Over 30,000 people from Blue Nile have fled into South Sudan to avoid aerial bombardments by the Sudanese government and fighting between the military and Sudan People’s Liberation Army-North. Many of the civilians arrive in South Sudan with little to no food or supplies as United Nations agencies and humanitarian organizations attempt to keep up with the rapid influx of refugees in remote areas where supplies are difficult to deliver.
Each day at least 1,000 refugees arrive in South Sudan many of whom have fled to Doro camp which hosts over 20,000 civilians from Blue Nile. As Doro nears capacity, the United Nations has begun to set up a second site for refugees called Jammam. Both sites are in Maban County in Unity State which faces extreme food shortages and whose residents have been struggling to support themselves in addition to their neighbors from Blue Nile.

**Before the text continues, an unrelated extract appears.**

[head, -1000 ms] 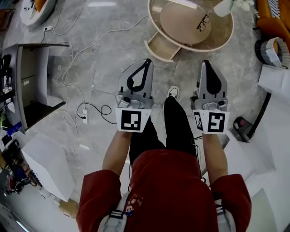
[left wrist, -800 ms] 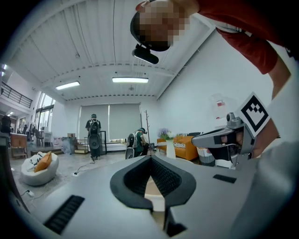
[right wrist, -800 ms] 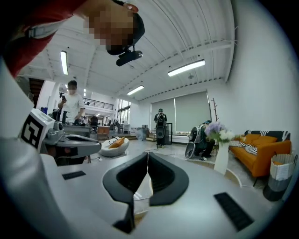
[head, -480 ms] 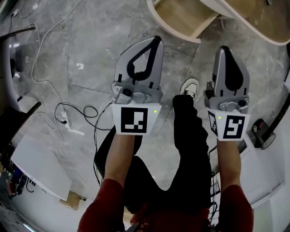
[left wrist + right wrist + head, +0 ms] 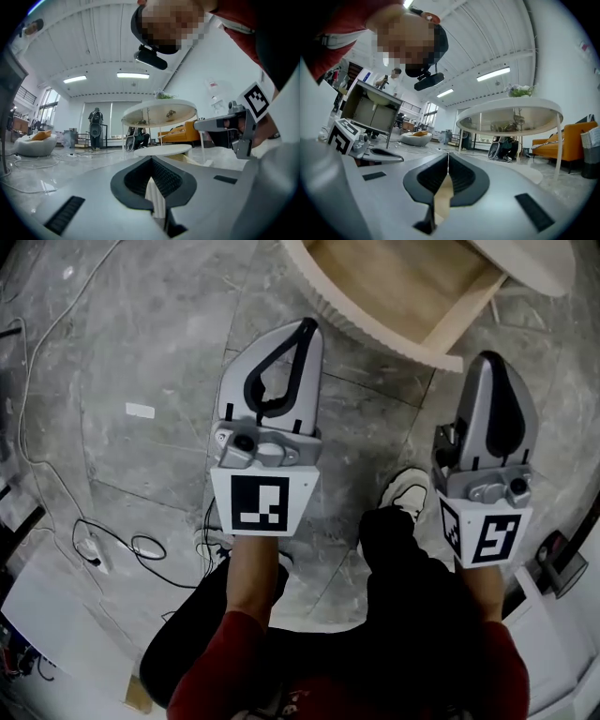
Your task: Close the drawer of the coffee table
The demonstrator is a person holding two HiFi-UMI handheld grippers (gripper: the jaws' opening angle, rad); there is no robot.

Resources and supplies are extremely limited and the lack of food has left many children malnourished. According to Medecins Sans Frontieres, the refugees sometimes have to wait in line for up to 12 hours for water and many have contracted diseases due to extremely poor sanitary conditions. With the continually growing rate of new arrivals, civilians who have suffered from government attacks will now have to endure the lack of resources and the challenges that accompany such shortages.
Fighting in Blue Nile and South Kordofan has caused at least 82,000 refugees to flee to Ethiopia and South Sudan while an additional 266,000 remain caught in the states which have been devastated by conflict. Many refugees remained scattered in the rural areas along the border and those who flee to refugee camps fear attacks by the Sudanese military which bombed two refugee areas in South Sudan in November.